Les propositions de communications sont à adresser à Pascale Auraix-Jonchière (Pascale.AURAIX-JONCHIERE@uca.fr) et Françoise Le Borgne (Francoise.Le_BORGNE@uca.fr) pour le 2 décembre 2024.
[1] Rétif de La Bretonne, Le Paysan perverti (1775), L’Ecole des pères (1776), La Malédiction paternelle (1780), plusieurs nouvelles des Contemporaines, dont « La femme de laboureur » (1783), La Paysanne pervertie (1784). George Sand, Jeanne (1844), La Mare au Diable (1848), François Le Champi (1848), La Petite Fadette (1848), Les Maîtres sonneurs (1853).
[2] Rétif de La Bretonne, La Vie de mon père (1778 – 2e édition 1788) et les deux premières époques de Monsieur Nicolas (1797).

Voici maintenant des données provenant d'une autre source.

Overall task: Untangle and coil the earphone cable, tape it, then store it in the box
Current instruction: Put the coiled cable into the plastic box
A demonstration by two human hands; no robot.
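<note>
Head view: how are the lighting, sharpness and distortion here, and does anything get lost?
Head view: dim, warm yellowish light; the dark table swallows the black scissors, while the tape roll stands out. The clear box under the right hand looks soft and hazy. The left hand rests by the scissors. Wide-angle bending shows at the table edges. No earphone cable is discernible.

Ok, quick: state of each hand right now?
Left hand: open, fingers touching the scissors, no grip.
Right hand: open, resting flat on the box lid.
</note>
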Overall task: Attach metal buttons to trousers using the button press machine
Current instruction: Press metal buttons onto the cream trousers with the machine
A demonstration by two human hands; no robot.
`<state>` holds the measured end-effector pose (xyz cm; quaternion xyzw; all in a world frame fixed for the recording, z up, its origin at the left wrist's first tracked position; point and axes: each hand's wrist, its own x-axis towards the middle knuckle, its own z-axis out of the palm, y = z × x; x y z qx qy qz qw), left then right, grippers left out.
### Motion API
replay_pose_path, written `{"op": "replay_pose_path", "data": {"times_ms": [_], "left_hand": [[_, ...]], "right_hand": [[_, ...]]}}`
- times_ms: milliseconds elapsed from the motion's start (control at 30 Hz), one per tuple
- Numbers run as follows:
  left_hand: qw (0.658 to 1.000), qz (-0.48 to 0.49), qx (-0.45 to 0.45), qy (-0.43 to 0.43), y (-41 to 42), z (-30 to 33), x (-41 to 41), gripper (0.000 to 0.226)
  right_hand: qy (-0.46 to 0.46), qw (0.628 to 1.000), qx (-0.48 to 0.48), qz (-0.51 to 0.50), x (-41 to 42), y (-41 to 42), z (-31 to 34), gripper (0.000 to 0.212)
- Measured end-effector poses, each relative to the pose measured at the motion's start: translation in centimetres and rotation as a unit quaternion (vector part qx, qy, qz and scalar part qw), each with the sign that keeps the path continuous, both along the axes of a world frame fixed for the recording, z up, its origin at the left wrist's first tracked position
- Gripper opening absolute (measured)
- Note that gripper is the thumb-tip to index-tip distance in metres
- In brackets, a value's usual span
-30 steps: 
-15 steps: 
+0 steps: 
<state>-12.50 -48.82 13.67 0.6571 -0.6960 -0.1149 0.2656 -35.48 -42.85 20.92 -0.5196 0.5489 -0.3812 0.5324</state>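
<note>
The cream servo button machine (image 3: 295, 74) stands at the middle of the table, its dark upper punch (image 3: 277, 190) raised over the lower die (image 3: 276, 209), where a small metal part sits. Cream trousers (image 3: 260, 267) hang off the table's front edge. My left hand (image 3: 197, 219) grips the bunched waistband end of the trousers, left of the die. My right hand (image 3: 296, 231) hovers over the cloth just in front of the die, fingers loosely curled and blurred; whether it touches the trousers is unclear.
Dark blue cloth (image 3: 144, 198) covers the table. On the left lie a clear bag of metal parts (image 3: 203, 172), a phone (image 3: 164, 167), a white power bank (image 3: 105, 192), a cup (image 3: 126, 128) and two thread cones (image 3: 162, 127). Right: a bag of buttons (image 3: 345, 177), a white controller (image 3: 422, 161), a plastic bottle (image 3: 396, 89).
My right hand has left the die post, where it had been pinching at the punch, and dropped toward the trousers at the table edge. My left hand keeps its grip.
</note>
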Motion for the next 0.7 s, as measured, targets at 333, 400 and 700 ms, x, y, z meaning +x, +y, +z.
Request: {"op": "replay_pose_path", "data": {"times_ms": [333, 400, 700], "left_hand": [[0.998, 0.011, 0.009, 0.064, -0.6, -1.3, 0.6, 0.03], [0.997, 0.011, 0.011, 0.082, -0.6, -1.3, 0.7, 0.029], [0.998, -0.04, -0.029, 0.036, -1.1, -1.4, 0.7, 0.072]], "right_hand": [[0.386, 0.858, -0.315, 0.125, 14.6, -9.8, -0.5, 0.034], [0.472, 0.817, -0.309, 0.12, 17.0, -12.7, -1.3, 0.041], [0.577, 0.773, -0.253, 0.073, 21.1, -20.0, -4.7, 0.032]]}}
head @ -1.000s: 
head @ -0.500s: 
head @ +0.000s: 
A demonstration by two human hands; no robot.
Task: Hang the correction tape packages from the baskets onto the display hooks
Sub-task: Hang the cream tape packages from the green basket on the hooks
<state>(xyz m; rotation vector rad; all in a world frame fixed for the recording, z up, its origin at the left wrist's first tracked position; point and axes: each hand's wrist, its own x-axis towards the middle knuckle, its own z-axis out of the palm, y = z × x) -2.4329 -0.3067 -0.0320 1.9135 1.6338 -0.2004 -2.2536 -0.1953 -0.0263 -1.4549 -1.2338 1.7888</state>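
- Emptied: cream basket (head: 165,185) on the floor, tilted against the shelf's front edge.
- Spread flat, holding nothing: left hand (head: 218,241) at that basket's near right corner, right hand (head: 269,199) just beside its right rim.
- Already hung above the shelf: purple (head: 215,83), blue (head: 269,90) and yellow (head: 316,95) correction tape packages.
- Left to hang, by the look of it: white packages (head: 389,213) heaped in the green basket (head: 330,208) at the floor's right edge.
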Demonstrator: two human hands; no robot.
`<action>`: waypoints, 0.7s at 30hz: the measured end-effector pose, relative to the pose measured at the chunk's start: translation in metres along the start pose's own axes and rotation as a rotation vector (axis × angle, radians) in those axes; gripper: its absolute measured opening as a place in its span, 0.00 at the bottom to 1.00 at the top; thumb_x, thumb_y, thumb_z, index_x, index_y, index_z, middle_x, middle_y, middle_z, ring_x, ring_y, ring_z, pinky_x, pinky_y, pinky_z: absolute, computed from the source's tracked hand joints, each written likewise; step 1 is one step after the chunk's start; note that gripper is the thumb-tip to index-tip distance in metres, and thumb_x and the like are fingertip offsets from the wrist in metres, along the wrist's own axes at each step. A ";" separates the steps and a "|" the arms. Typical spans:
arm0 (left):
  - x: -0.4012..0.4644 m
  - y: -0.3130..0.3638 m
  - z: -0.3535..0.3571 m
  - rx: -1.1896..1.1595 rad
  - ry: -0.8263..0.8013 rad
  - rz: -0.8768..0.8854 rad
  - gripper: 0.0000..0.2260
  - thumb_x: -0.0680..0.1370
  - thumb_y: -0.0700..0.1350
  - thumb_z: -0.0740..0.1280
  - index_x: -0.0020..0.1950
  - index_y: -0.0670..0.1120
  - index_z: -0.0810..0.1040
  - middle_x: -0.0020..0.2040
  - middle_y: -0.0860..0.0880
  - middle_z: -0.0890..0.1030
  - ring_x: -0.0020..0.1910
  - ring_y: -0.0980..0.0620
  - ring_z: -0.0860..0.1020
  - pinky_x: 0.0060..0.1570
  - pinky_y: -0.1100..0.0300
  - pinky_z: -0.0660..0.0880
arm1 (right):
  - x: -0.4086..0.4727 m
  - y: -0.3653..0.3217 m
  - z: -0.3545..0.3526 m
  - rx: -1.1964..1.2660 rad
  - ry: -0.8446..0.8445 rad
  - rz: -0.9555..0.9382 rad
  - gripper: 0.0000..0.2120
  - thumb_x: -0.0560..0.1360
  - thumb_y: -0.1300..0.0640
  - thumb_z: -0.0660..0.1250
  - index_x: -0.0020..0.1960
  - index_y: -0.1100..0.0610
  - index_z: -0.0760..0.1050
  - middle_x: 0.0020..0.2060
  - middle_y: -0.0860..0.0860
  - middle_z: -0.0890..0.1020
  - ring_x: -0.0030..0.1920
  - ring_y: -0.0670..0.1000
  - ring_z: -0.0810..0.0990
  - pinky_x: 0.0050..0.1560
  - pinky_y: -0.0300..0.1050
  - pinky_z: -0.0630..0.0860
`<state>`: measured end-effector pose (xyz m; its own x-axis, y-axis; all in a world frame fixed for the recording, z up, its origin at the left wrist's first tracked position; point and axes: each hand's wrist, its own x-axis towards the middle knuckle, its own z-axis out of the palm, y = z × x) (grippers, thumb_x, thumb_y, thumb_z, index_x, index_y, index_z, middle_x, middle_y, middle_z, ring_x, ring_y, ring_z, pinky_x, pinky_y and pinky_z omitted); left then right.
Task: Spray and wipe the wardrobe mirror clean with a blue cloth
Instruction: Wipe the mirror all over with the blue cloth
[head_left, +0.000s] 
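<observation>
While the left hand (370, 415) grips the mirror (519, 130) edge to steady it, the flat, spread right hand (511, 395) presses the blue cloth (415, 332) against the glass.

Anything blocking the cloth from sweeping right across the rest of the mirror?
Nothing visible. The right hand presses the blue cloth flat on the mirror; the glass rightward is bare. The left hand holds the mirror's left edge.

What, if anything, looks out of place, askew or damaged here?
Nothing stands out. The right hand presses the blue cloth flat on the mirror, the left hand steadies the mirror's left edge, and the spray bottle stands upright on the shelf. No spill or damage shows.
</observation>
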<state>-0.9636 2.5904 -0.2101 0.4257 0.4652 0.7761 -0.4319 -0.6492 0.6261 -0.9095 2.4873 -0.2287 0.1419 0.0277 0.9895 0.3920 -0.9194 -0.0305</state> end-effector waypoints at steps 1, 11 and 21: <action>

Chez Sand, on trouvera des notations dans Histoire de ma vie (1855) et la Correspondance.
[3] Rétif de La Bretonne, Les Veillées du Marais (1785).
[4] Rétif de La Bretonne, La Prévention nationale (1784) et le début du Drame de la Vie (1793). Pour George Sand, voir les rurodrames (Claudie, 1851 ; Le Drac, 1864…) et le roman dialogué Le Diable aux champs (1857).
[5] Voir George Sand, Lettre d’un paysan de la Vallée Noire – écrite sous la dictée de Blaise Bonnin (1848-1849).
[6] Comme La Vallée Noire (1846, L’Eclaireur de l’Indre) ou Promenades autour d’un village (1857).
[7] Voir Jean-Louis Haquette, Echos d’Arcadie. Les transformations de la tradition littéraire pastorale des Lumières au romantisme, Paris, Classiques Garnier, Perspectives comparatistes, 2009, 409 p.
[8] Les textes préfaciels de ses romans champêtres théorisent cette question fondamentale. Le personnage de Blaise Bonnin, sorte d’alter ego fictif, incarne et suscite cette expérience langagière (voir par exemple L’affaire Fanchette, 1843).
[9] Voir George Sand Légendes rustiques (1858).
[10] Voir notamment Le Meunier d’Angibault (1845).
[11] Légendes rustiques, Saint-Cyr-sur-Loire, Christian Pirot éditeur, 2003, p. 18. Sur ce double plan, voir Simone Bernard-Griffiths, Essais sur l’imaginaire de George Sand, Garnier, 2018, notamment la deuxième partie : « Représentations sociales et ethnographiques », p. 197-369.
[12] Voir Roland Guy Bonnel, Ethique et esthétique du retour à la campagne au XVIIIe siècle. L’œuvre littéraire et utopique de Lezay-Marnésia (1735-1800), New-York, Peter Lang, Eighteenth Century French Intellectual History, 1995, 499 p.
[13] La seule référence rétivienne mentionnée par George Sand est Le Paysan perverti, qu’elle critique dans La Mare au Diable pour son réalisme désespérant.